**Problem:** Check the records below line by line. Give the count of lines with "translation", and nothing else.

**Record set:**

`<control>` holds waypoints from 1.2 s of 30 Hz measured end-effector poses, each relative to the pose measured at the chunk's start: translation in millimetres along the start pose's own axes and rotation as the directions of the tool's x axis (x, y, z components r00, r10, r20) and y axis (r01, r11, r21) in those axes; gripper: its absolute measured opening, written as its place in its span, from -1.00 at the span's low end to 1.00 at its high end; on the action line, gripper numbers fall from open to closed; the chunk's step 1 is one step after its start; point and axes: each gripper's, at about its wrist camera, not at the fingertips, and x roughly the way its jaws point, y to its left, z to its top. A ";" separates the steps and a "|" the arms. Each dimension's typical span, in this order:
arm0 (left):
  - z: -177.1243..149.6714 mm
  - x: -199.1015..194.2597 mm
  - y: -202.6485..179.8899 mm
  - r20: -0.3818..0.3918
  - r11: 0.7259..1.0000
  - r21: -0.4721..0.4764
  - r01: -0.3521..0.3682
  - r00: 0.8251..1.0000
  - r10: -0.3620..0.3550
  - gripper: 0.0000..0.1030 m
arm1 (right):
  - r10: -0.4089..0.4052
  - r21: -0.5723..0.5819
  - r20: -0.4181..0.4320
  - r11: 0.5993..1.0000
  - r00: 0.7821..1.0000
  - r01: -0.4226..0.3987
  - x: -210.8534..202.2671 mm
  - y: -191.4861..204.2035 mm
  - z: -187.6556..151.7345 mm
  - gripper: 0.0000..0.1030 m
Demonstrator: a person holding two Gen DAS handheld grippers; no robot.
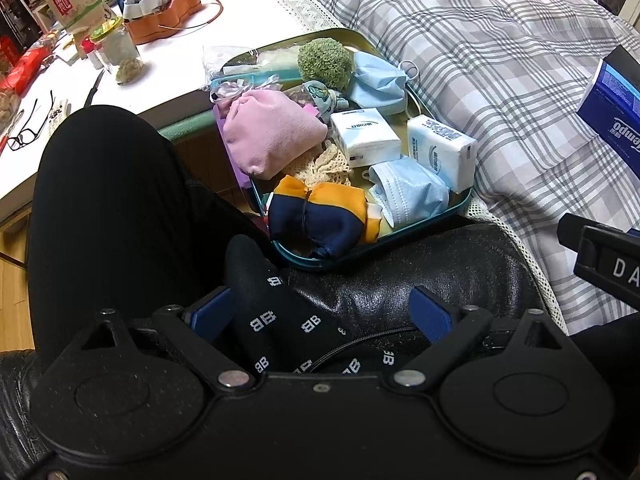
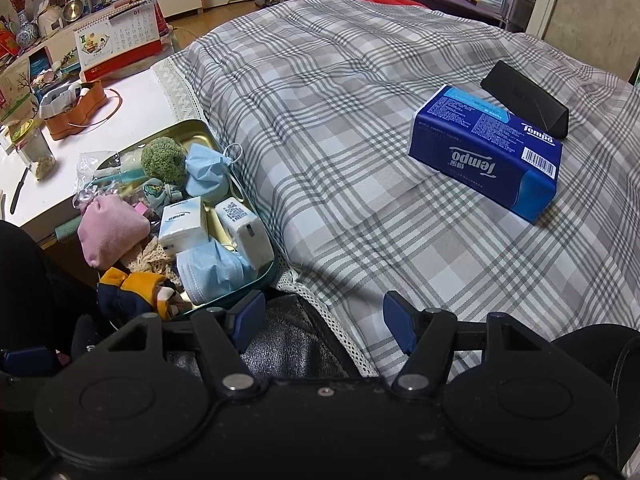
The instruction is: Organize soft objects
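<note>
Left wrist view shows the bed (image 1: pixel 500 60) with its grey plaid cover taking up most of the room, and the white bench (image 1: pixel 168 68) beside it. A teal tin tray (image 1: pixel 460 204) sits at the near edge of the bed, heaped with soft things: a pink pouch (image 1: pixel 272 136), blue face masks (image 1: pixel 408 196), two white tissue packs (image 1: pixel 364 136), a green pompom (image 1: pixel 325 62), and an orange-and-navy scarf bundle (image 1: pixel 320 216) slumping over the near rim.

A black sock (image 1: pixel 272 304) with white lettering lies between the spread tongs of the left gripper (image 1: pixel 322 312), which are not closed on it. The right gripper (image 2: pixel 324 322) is likewise released, holding nothing, over a dark padded surface just short of the tray.

To my eye the tray is the worry. It is already overfull, so adding the sock could push the scarf bundle off onto the floor. The sock is limp and dark against dark leather (image 1: pixel 420 264), so the tongs may pinch only a fold and drop it. The big blue Tempo pack (image 2: pixel 484 152) sits well apart, and reaching for it could nudge the tray.
</note>
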 end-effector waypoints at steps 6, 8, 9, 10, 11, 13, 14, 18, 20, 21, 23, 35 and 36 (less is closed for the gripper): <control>-0.2 2.8 -0.2 -0.007 1.000 0.003 -0.003 1.000 0.003 0.77 | 0.003 0.001 -0.007 1.000 1.000 -0.003 1.8 0.9 -0.9 0.23; -0.3 2.9 -0.4 -0.007 1.000 0.006 -0.005 1.000 0.005 0.77 | 0.005 0.001 -0.010 1.000 1.000 -0.005 2.5 0.8 -1.1 0.23; -0.4 3.0 -0.4 -0.007 1.000 0.007 -0.005 1.000 0.005 0.77 | 0.005 0.001 -0.010 1.000 1.000 -0.005 2.7 0.8 -1.2 0.22; -0.4 3.0 -0.6 -0.007 1.000 0.006 -0.005 1.000 0.005 0.77 | 0.006 0.002 -0.010 1.000 1.000 -0.006 2.7 0.6 -1.3 0.23; -0.5 3.0 -0.8 -0.007 1.000 0.007 -0.006 1.000 0.006 0.77 | 0.007 0.002 -0.011 1.000 1.000 -0.007 2.8 0.2 -1.2 0.23; -0.8 3.1 -1.2 -0.008 1.000 0.009 -0.007 1.000 0.007 0.77 | 0.006 0.004 -0.012 1.000 1.000 -0.006 3.0 -0.5 -1.1 0.23; -0.8 3.2 -1.1 -0.008 1.000 0.009 -0.007 1.000 0.007 0.77 | 0.006 0.005 -0.012 1.000 1.000 -0.006 3.1 -0.8 -1.1 0.23; -0.9 3.4 -1.5 -0.006 1.000 0.011 -0.009 1.000 0.009 0.77 | 0.007 0.008 -0.012 1.000 1.000 -0.007 3.2 -1.3 -1.5 0.23; -1.0 3.4 -1.7 -0.007 1.000 0.010 -0.008 1.000 0.008 0.77 | 0.007 0.007 -0.012 1.000 1.000 -0.006 3.2 -1.4 -1.5 0.23; -1.0 3.4 -1.8 -0.006 1.000 0.010 -0.008 1.000 0.008 0.77 | 0.007 0.007 -0.012 1.000 1.000 -0.007 3.2 -1.5 -1.6 0.23; -1.1 3.4 -1.8 -0.006 1.000 0.010 -0.009 1.000 0.009 0.77 | 0.008 0.007 -0.013 1.000 1.000 -0.008 3.5 -1.4 -1.6 0.23; -1.2 3.2 -1.9 -0.006 1.000 0.009 -0.008 1.000 0.008 0.77 | 0.008 0.007 -0.013 1.000 1.000 -0.008 3.7 -0.7 -1.9 0.22; -1.3 3.0 -2.2 -0.005 1.000 0.010 -0.009 1.000 0.009 0.77 | 0.008 0.007 -0.012 1.000 1.000 -0.008 3.8 -0.2 -2.3 0.23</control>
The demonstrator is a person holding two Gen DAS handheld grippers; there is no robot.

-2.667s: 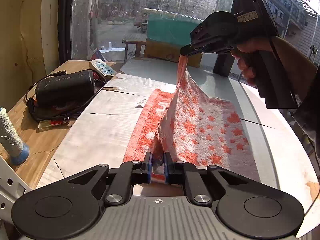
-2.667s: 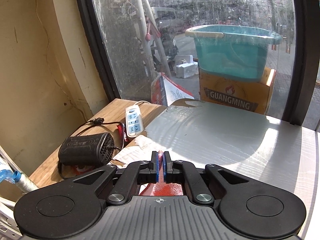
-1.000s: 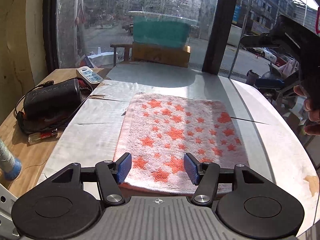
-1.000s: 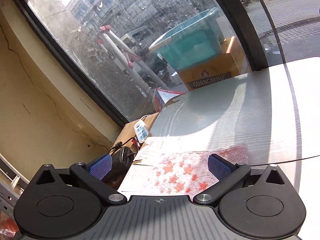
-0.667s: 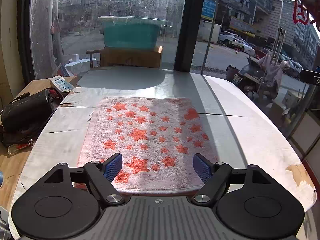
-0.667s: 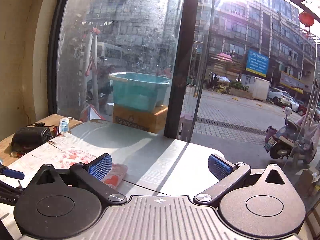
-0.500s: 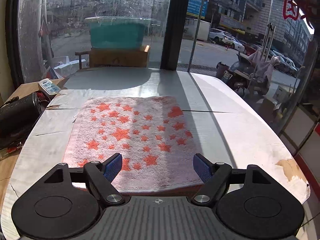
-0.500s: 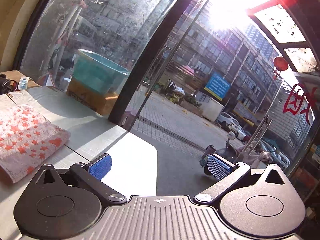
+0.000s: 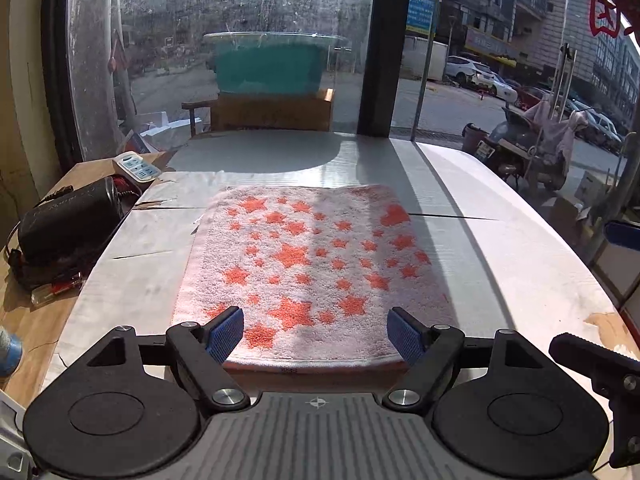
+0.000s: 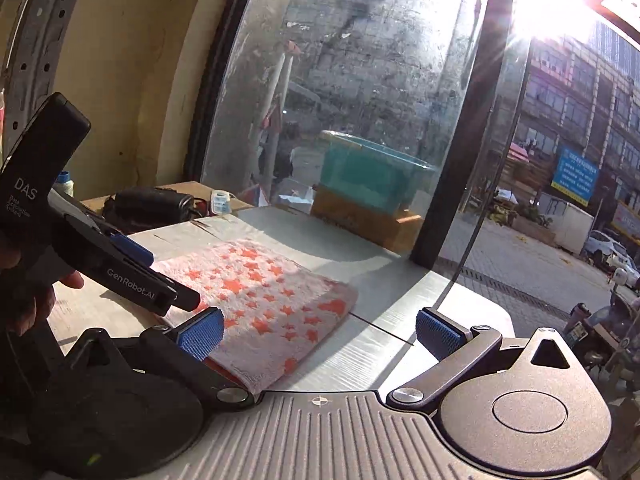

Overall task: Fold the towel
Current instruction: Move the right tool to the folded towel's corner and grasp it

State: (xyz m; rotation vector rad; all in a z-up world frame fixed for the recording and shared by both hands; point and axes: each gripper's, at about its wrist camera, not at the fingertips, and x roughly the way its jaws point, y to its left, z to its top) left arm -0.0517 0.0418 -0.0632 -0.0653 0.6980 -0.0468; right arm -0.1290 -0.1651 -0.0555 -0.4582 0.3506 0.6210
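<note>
The towel [image 9: 308, 268] is laid flat on the white table [image 9: 500, 264], folded into 2 layers (a doubled near edge is visible). Nothing is gripped: the left gripper [image 9: 316, 330] and right gripper [image 10: 320, 334] are spread wide, presumably to free the cloth for another fold.

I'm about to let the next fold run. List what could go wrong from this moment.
1. Both grippers are open and off the towel, so nothing pins the fold; a careless regrasp could drag the layers apart.
2. The right gripper sits close beside the left gripper at the towel's near edge; they might collide.
3. The near edge lies close to the table rim, so a tug toward the person could pull it off.
</note>
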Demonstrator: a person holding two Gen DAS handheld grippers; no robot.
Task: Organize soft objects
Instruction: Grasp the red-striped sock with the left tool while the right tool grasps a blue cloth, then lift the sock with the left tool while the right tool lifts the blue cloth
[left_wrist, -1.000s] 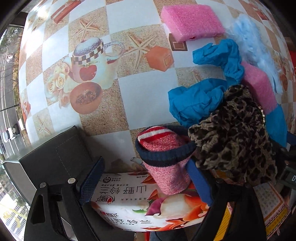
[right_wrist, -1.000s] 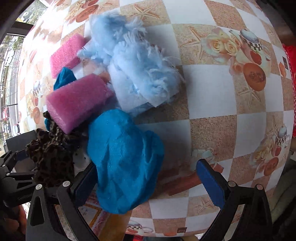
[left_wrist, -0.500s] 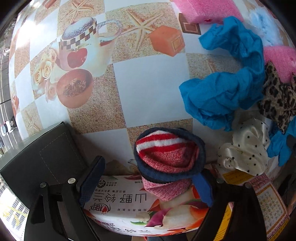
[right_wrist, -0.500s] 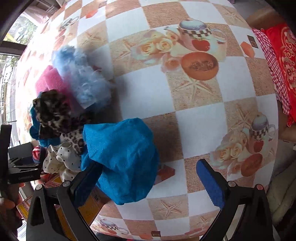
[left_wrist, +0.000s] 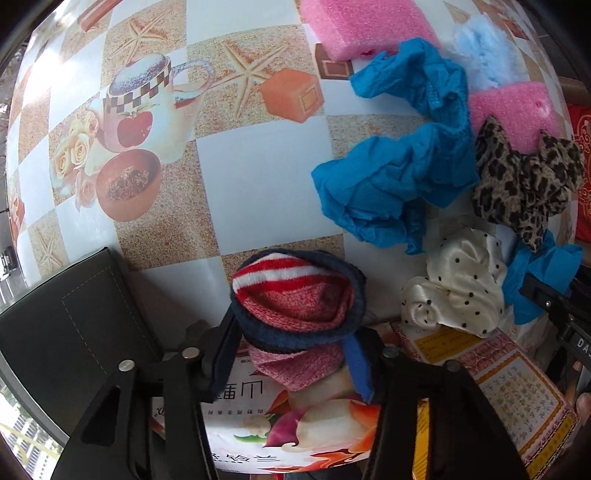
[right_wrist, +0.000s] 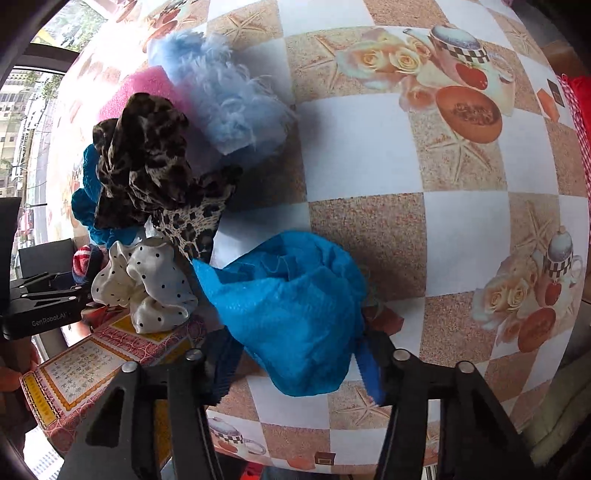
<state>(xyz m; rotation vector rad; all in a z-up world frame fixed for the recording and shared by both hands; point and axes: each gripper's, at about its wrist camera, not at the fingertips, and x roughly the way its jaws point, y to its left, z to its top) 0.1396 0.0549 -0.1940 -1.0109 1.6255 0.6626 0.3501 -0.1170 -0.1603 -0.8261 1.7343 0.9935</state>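
Observation:
My left gripper (left_wrist: 291, 354) is shut on a rolled red, white and navy knit sock (left_wrist: 295, 295), above a printed carton (left_wrist: 314, 435). My right gripper (right_wrist: 295, 354) is shut on a crumpled blue cloth (right_wrist: 295, 317) above the table edge. On the table lie another blue cloth (left_wrist: 399, 177), a leopard-print scrunchie (left_wrist: 524, 184) (right_wrist: 147, 155), a cream polka-dot scrunchie (left_wrist: 458, 291) (right_wrist: 147, 288), two pink foam blocks (left_wrist: 362, 26) (left_wrist: 513, 107) and a light-blue fluffy piece (right_wrist: 225, 96).
A black box (left_wrist: 66, 325) stands at the left by the table edge. A red and yellow patterned box (right_wrist: 81, 365) lies under the polka-dot scrunchie. The checked tablecloth (right_wrist: 461, 221) stretches to the right. A red cushion (right_wrist: 580, 85) lies beyond the table.
Both grippers have closed, the left on the sock and the right on the blue cloth. The leopard scrunchie, earlier near the sock, now lies farther right on the pile.

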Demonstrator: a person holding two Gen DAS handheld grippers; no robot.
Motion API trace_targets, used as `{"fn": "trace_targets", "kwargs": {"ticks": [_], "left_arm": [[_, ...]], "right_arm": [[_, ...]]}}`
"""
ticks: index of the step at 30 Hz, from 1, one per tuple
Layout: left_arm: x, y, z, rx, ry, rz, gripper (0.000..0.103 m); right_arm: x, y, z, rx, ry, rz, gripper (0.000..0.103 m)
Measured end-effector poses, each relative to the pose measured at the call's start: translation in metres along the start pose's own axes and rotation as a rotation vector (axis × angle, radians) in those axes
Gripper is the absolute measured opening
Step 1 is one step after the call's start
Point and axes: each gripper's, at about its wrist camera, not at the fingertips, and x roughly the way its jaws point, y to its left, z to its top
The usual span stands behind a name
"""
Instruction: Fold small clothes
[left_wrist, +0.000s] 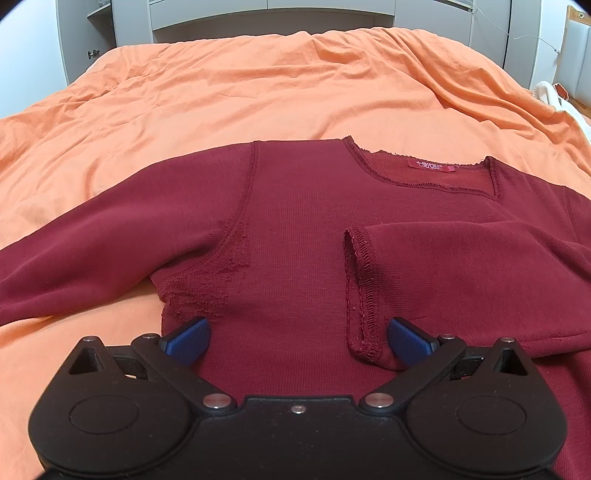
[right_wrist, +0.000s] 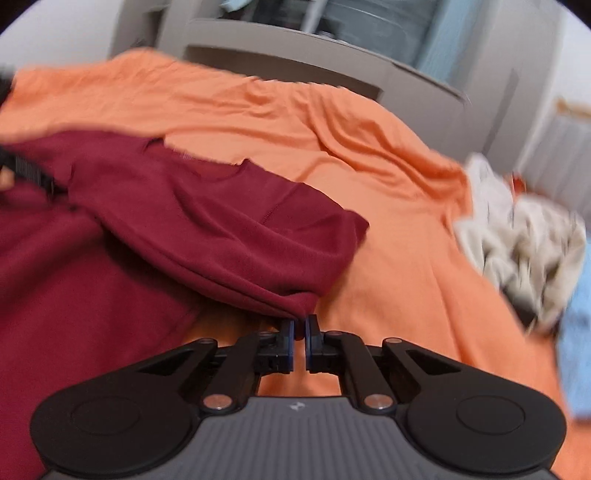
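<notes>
A dark red long-sleeved top (left_wrist: 295, 229) lies face up on the orange bed cover (left_wrist: 258, 88), neckline with a red label (left_wrist: 430, 165) at the far side. Its right sleeve is folded across the chest, cuff (left_wrist: 360, 288) toward me; the left sleeve (left_wrist: 92, 243) lies stretched out to the left. My left gripper (left_wrist: 298, 338) is open just above the top's body, its blue pads on either side of the cuff area. My right gripper (right_wrist: 300, 326) is shut on the folded edge of the red top (right_wrist: 229, 236) at the right shoulder side.
A pile of pale and light blue clothes (right_wrist: 524, 243) lies at the right of the bed. A grey headboard (left_wrist: 273, 18) and cabinets stand behind the bed. The left gripper's black arm (right_wrist: 26, 170) shows at the left edge of the right wrist view.
</notes>
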Motion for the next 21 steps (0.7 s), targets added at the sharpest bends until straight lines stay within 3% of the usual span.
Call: {"fn": "trace_targets", "kwargs": {"ticks": [3, 8, 13, 15, 17, 18, 21], "left_arm": [[0.000, 0.000, 0.000, 0.000, 0.000, 0.000, 0.103], [-0.001, 0.000, 0.000, 0.001, -0.001, 0.001, 0.103], [0.000, 0.000, 0.000, -0.002, 0.001, 0.000, 0.103], [0.000, 0.000, 0.000, -0.002, 0.000, 0.000, 0.103], [0.000, 0.000, 0.000, -0.003, 0.000, -0.001, 0.103], [0.000, 0.000, 0.000, -0.003, 0.000, -0.001, 0.103], [-0.001, 0.000, 0.000, -0.004, 0.000, -0.001, 0.103]], "right_arm": [[-0.013, -0.009, -0.002, 0.155, 0.026, 0.067, 0.005], [-0.008, -0.010, -0.008, 0.154, 0.067, 0.046, 0.005], [-0.006, -0.017, -0.009, 0.175, 0.102, 0.102, 0.007], [-0.012, -0.021, -0.006, 0.161, 0.093, 0.121, 0.015], [-0.018, -0.028, 0.000, 0.150, 0.077, 0.134, 0.059], [-0.021, -0.032, 0.004, 0.144, 0.065, 0.140, 0.065], [-0.021, -0.049, 0.013, 0.192, 0.028, 0.135, 0.067]]}}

**Solution for this task:** 2